Once Ammunition gets to the 100,000-case mark, there should be a recapitalization event that helps buy out former investors and catapults the company into its next phase.
But even before that point, Wahl said they’ve earmarked several brick-and-mortar wineries and distilleries to potentially take over and help establish a more substantial cash flow. Don’t be surprised if Ammunition ends up with many vineyards, farms, distilleries and wineries.
“Being vertically integrated, that could solve a lot of issues,” Wahl said.
Literary Libations
Another edition of Literary Libations coming at you, where I share a drink pairing to go with whatever book I’m reading because a good reading session deserves to be accompanied by a good drink. -Alyssa
The Vacationers by Emma Straub
I recently read The Vacationers by Emma Straub, a book with a beautiful summery cover that had been sitting on my shelf for years. The novel takes place in Mallorca over two weeks, where a dysfunctional family unit spends their holiday in a rented house. This was one of those “books about nothing” sorta plotless stories.
But it mentally took me to Spain, which alone made the read worthwhile. And I’m pleased to report that we are staying on the wine cocktail train. Last issue, I had a recipe for a Vinho Verde Spritzer, this week I’m presenting you with a Sangria! Hear me out, this is not a sweet, loaded-with-sugar, gives-you-the-worst-hangover-of-your-life Sangria. This is a traditional recipe, and I actually prefer it without any added sugar. Of course, feel free to toss in a few tablespoons of white or brown sugar if you fancy.
Vacation Sangria
1 bottle of Spanish red wine (Grenache, Tempranillo, Rioja)
½ cup brandy
½ cup freshly squeezed orange juice (or bottled juice if you’re feeling lazy)
1 orange, thinly sliced
1 lemon, thinly sliced
½ apple, cored and chopped
Method: Add all ingredients to a pitcher and stir.
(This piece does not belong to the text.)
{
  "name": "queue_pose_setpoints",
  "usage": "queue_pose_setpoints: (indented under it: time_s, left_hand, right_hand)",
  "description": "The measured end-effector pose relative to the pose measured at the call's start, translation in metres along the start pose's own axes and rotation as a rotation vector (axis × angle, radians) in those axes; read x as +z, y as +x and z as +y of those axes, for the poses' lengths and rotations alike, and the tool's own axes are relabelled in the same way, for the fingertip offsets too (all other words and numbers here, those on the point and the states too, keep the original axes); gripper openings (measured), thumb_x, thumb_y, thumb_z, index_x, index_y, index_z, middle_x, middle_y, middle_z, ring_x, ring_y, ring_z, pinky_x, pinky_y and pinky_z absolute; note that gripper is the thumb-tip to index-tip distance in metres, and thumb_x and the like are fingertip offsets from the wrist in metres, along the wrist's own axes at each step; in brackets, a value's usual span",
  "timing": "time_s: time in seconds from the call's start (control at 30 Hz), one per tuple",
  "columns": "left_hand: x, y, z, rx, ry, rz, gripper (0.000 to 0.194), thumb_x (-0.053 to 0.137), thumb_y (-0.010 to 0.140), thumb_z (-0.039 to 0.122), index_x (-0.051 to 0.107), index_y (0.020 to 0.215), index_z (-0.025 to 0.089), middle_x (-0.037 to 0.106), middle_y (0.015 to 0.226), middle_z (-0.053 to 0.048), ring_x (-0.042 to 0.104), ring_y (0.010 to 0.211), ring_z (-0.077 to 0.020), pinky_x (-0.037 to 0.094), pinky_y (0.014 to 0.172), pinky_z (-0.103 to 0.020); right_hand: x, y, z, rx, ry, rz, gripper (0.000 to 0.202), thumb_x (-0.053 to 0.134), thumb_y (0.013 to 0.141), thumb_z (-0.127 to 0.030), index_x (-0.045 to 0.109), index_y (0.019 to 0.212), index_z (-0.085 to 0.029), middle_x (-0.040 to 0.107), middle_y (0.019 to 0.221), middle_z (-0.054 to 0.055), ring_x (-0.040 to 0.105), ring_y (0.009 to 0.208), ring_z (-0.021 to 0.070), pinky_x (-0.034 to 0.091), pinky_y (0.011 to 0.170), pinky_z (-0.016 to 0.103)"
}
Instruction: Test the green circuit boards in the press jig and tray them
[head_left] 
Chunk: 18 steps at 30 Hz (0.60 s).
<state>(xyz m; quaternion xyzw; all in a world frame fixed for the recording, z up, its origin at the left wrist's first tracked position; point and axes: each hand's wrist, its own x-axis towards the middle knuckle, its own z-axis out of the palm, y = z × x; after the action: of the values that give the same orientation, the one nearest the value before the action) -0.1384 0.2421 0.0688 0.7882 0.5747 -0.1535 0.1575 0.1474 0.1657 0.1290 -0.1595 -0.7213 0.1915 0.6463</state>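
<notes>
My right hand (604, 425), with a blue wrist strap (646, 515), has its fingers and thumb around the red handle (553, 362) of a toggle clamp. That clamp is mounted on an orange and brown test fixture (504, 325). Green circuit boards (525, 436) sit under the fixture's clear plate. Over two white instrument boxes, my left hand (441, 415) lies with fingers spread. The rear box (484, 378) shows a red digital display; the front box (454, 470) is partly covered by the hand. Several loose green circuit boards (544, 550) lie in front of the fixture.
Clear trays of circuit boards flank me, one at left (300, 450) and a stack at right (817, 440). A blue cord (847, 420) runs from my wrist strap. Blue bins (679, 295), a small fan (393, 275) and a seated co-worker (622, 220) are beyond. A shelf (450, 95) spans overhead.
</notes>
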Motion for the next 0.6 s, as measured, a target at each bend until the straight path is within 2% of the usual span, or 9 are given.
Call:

Taste and adjust as needed. If possible, allow to chill in the fridge for a couple of hours before drinking. If consuming right away, mix ice cubes into the pitcher to help chill
A few things to sip on
As we head straight into Father’s Day next week, take a look at this article from VinePair about underrated bourbons. Maybe some good gift ideas. (Here's overrated too.)
I also liked this piece from Punch about third-shift bars in Detroit.
Orange Wine was hot for a second, but we’re apparently on to the next thing! Black Wine? According to the New York Times, yup.
What Pat’s Drinking
The opening day of my softball season was last week… and Long Drink is my drink of choice in the dugout. We won, by the way, 22-17, on our way to a hopeful championship.
Glenlivet is pushing this cocktail for Father’s Day… and it’s a solid take on a classic.
Glenlivet Whiskey Sour
2 parts The Glenlivet 12
1 Part Lemon Juice
.5 Parts Simple Syrup
.5 Parts Egg White
3 dashes of Angostura bitters
Method: Add The Glenlivet, lemon juice, simple syrup and egg white to cocktail shaker. Shake with no ice for 15 to 20 seconds. Add ice to shaker and shake again until chilled. Strain into rocks glass over ice and finish with bitters.